# [The problem]
Verbatim, and with nothing else, reproduce the data below from its first line through the line containing "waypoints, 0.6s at".

# [Stored data]
---

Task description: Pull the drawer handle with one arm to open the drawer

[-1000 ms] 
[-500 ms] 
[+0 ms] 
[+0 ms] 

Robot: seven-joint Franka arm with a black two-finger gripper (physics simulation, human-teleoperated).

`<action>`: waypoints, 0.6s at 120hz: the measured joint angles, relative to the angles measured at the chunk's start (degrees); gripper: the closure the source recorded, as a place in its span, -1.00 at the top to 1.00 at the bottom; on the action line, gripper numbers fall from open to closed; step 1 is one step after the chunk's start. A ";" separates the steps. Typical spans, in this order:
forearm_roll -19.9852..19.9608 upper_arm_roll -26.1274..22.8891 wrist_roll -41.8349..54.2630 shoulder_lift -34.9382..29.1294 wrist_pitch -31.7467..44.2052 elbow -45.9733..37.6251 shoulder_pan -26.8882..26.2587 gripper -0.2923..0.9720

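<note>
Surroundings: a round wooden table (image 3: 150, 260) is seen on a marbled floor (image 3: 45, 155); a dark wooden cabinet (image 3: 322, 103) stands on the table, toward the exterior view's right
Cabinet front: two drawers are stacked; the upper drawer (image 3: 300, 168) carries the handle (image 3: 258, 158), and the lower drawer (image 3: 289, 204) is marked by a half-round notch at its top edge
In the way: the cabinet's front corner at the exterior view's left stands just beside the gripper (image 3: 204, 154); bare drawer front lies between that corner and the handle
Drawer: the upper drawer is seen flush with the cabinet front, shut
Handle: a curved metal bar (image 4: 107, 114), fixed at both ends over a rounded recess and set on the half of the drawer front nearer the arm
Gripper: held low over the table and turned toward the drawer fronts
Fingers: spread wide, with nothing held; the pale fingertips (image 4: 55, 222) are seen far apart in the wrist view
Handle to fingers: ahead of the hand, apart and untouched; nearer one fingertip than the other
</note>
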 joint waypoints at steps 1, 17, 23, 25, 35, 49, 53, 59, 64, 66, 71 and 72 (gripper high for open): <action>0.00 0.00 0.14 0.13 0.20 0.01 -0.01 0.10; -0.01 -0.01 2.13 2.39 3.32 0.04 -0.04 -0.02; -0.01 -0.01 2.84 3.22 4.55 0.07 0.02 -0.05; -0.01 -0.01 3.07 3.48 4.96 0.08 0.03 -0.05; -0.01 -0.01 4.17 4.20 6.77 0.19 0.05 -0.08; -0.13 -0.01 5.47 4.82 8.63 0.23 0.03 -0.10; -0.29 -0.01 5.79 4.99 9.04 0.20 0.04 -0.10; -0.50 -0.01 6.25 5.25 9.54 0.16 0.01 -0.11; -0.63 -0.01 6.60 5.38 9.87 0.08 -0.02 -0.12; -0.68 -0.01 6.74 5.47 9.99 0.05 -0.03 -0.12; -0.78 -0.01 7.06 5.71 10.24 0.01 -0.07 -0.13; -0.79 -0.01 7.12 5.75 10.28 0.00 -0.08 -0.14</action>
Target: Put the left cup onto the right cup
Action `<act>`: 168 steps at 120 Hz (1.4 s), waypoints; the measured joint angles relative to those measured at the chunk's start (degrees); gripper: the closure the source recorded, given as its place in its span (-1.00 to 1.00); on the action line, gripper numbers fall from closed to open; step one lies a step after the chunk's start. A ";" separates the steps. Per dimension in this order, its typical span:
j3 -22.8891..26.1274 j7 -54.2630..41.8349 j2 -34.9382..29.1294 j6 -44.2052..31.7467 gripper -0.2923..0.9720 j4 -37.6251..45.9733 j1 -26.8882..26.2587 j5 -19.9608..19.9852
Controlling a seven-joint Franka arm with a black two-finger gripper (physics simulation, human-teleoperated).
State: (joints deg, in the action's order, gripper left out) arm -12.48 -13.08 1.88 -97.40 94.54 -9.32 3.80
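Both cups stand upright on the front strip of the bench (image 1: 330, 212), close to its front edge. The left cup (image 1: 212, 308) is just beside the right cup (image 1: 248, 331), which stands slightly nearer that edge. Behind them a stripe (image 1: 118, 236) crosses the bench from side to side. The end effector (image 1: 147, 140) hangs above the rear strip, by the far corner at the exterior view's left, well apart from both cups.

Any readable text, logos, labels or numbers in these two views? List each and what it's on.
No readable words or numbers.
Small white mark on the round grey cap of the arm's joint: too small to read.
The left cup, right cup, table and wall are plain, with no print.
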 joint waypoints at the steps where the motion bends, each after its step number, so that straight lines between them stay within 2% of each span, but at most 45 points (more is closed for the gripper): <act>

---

# [Written response]
Task description: Pull the drawer handle with one arm to open the drawer

[-1000 ms] 
[-500 ms] 
[+0 ms] 
[+0 ms] 

Robot: seven-joint Franka arm with a black two-finger gripper (physics simulation, human-teleoperated).

`<action>`: waypoints, 0.6s at 120hz: the measured joint angles, relative to the angles measured at the chunk's start (degrees); gripper: the closure the source recorded, as a place in its span, -1.00 at the top to 1.00 at the bottom; on the action line, gripper numbers fall from open to closed; step 1 is one step after the chunk's start. A ";" separates the steps. Typical spans, in this order:

The complete answer has been given.